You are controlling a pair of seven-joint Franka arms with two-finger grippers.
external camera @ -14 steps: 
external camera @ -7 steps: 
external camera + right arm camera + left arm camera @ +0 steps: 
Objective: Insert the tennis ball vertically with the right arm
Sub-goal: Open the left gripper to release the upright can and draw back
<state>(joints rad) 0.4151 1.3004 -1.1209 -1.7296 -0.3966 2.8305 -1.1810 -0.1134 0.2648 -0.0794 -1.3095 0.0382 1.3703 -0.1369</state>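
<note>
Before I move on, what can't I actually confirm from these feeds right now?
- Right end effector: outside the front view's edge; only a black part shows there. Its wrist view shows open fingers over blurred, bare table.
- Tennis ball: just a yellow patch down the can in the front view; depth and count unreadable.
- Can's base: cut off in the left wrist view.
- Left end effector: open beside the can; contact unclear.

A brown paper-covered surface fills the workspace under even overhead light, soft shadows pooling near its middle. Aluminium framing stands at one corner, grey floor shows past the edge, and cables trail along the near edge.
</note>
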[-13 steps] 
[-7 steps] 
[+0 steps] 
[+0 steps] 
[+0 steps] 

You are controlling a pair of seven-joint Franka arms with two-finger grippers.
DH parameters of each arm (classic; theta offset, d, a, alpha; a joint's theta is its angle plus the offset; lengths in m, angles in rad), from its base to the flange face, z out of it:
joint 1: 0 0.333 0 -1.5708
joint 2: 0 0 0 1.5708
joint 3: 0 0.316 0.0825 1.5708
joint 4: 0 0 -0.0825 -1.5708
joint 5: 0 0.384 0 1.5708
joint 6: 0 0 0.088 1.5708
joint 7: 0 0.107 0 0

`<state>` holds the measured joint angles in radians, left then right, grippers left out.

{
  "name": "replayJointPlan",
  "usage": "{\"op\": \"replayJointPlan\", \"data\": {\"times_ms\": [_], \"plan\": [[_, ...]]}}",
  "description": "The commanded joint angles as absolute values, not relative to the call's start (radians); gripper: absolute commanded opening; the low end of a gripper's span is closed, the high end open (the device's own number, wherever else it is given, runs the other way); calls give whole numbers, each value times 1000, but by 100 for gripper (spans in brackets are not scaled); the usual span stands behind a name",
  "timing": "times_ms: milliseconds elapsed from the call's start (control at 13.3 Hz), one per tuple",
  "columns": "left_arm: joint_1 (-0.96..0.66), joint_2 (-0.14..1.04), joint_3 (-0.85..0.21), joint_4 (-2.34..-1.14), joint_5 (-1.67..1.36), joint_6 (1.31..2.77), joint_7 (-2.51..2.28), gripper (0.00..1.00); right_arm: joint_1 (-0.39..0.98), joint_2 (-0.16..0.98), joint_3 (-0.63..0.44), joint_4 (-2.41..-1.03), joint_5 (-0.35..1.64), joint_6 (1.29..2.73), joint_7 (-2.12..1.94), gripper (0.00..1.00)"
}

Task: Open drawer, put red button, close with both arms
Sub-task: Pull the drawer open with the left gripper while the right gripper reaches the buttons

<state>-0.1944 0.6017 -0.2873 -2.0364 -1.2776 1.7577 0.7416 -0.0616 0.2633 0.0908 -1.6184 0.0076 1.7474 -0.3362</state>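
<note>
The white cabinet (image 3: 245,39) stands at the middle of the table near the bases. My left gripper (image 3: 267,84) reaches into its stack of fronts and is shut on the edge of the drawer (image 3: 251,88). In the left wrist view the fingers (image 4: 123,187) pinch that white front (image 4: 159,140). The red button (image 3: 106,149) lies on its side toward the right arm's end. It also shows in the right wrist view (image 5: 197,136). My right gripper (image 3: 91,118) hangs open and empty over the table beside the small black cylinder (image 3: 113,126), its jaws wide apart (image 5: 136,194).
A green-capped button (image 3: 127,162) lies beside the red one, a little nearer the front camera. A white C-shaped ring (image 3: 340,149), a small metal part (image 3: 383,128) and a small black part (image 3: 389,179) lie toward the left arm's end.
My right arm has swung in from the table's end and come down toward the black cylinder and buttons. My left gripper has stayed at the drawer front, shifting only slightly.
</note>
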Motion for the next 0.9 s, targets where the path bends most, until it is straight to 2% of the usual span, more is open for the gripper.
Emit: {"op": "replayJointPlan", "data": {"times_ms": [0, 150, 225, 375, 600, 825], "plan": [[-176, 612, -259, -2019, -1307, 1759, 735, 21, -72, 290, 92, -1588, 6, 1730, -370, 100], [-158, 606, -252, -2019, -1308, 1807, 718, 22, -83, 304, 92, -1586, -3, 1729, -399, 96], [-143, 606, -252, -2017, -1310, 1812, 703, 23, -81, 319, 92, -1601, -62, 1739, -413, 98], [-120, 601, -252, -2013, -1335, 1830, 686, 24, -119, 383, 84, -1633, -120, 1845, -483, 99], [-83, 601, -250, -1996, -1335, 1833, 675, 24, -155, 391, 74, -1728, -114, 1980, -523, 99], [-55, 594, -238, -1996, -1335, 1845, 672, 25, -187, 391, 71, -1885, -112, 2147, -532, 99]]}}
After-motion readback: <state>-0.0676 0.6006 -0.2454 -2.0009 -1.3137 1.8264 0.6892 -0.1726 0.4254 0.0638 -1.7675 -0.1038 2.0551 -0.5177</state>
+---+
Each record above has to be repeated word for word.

(OUTPUT OF THE TASK):
You are controlling a pair of seven-joint Franka arms with two-finger grippers.
external camera @ -14 steps: 
external camera @ -7 steps: 
external camera + right arm camera + left arm camera @ +0 steps: 
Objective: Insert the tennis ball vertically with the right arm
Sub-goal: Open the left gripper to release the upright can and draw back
<state>(joints rad) 0.4151 1.3004 -1.1209 -1.7296 -0.3966 2.8305 -1.1810 -0.1134 0.2648 -0.0794 -1.3095 0.0382 1.3703 -0.1369</state>
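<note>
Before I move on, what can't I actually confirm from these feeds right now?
- Right end effector: outside the front view's edge; only a black part shows there. Its wrist view shows open fingers over blurred, bare table.
- Tennis ball: just a yellow patch down the can in the front view; depth and count unreadable.
- Can's base: cut off in the left wrist view.
- Left end effector: open beside the can; contact unclear.

A brown paper-covered surface fills the workspace under even overhead light, soft shadows pooling near its middle. Aluminium framing stands at one corner, grey floor shows past the edge, and cables trail along the near edge.
</note>
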[-13 steps] 
[-7 steps] 
[+0 steps] 
[+0 steps] 
[+0 steps] 

You are controlling a pair of seven-joint Franka arms with two-finger grippers.
DH parameters of each arm (classic; theta offset, d, a, alpha; a joint's theta is its angle plus the offset; lengths in m, angles in rad), from its base to the flange face, z out of it:
joint 1: 0 0.333 0 -1.5708
joint 2: 0 0 0 1.5708
joint 3: 0 0.316 0.0825 1.5708
joint 4: 0 0 -0.0825 -1.5708
joint 5: 0 0.384 0 1.5708
joint 6: 0 0 0.088 1.5708
joint 7: 0 0.107 0 0

`<state>` holds the measured joint angles in radians, left then right, grippers left out.

{
  "name": "replayJointPlan",
  "usage": "{\"op\": \"replayJointPlan\", \"data\": {\"times_ms\": [_], \"plan\": [[_, ...]]}}",
  "description": "The commanded joint angles as absolute values, not relative to the call's start (radians); gripper: absolute commanded opening; the low end of a gripper's span is closed, the high end open (the device's own number, wherever else it is given, runs the other way); calls give whole numbers, each value times 1000, but by 100 for gripper (spans in brackets are not scaled); the usual span stands behind a name",
  "timing": "times_ms: milliseconds elapsed from the call's start (control at 13.3 Hz), one per tuple",
  "columns": "left_arm: joint_1 (-0.96..0.66), joint_2 (-0.14..1.04), joint_3 (-0.85..0.21), joint_4 (-2.34..-1.14), joint_5 (-1.67..1.36), joint_6 (1.31..2.77), joint_7 (-2.51..2.28), gripper (0.00..1.00); right_arm: joint_1 (-0.39..0.98), joint_2 (-0.16..0.98), joint_3 (-0.63..0.44), joint_4 (-2.41..-1.03), joint_5 (-0.35..1.64), joint_6 (1.29..2.73), joint_7 (-2.12..1.94), gripper (0.00..1.00)"
}

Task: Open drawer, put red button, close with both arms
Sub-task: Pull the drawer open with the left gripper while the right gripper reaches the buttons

<state>-0.1944 0.6017 -0.2873 -2.0364 -1.2776 1.7577 0.7416 -0.0616 0.2633 0.0908 -1.6184 0.0076 1.7474 -0.3362</state>
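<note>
The white cabinet (image 3: 245,39) stands at the middle of the table near the bases. My left gripper (image 3: 267,84) reaches into its stack of fronts and is shut on the edge of the drawer (image 3: 251,88). In the left wrist view the fingers (image 4: 123,187) pinch that white front (image 4: 159,140). The red button (image 3: 106,149) lies on its side toward the right arm's end. It also shows in the right wrist view (image 5: 197,136). My right gripper (image 3: 91,118) hangs open and empty over the table beside the small black cylinder (image 3: 113,126), its jaws wide apart (image 5: 136,194).
A green-capped button (image 3: 127,162) lies beside the red one, a little nearer the front camera. A white C-shaped ring (image 3: 340,149), a small metal part (image 3: 383,128) and a small black part (image 3: 389,179) lie toward the left arm's end.
My right arm has swung in from the table's end and come down toward the black cylinder and buttons. My left gripper has stayed at the drawer front, shifting only slightly.
</note>
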Motion for the next 0.9 s, targets where the path bends most, until it is straight to 2% of the usual span, more is open for the gripper.
Emit: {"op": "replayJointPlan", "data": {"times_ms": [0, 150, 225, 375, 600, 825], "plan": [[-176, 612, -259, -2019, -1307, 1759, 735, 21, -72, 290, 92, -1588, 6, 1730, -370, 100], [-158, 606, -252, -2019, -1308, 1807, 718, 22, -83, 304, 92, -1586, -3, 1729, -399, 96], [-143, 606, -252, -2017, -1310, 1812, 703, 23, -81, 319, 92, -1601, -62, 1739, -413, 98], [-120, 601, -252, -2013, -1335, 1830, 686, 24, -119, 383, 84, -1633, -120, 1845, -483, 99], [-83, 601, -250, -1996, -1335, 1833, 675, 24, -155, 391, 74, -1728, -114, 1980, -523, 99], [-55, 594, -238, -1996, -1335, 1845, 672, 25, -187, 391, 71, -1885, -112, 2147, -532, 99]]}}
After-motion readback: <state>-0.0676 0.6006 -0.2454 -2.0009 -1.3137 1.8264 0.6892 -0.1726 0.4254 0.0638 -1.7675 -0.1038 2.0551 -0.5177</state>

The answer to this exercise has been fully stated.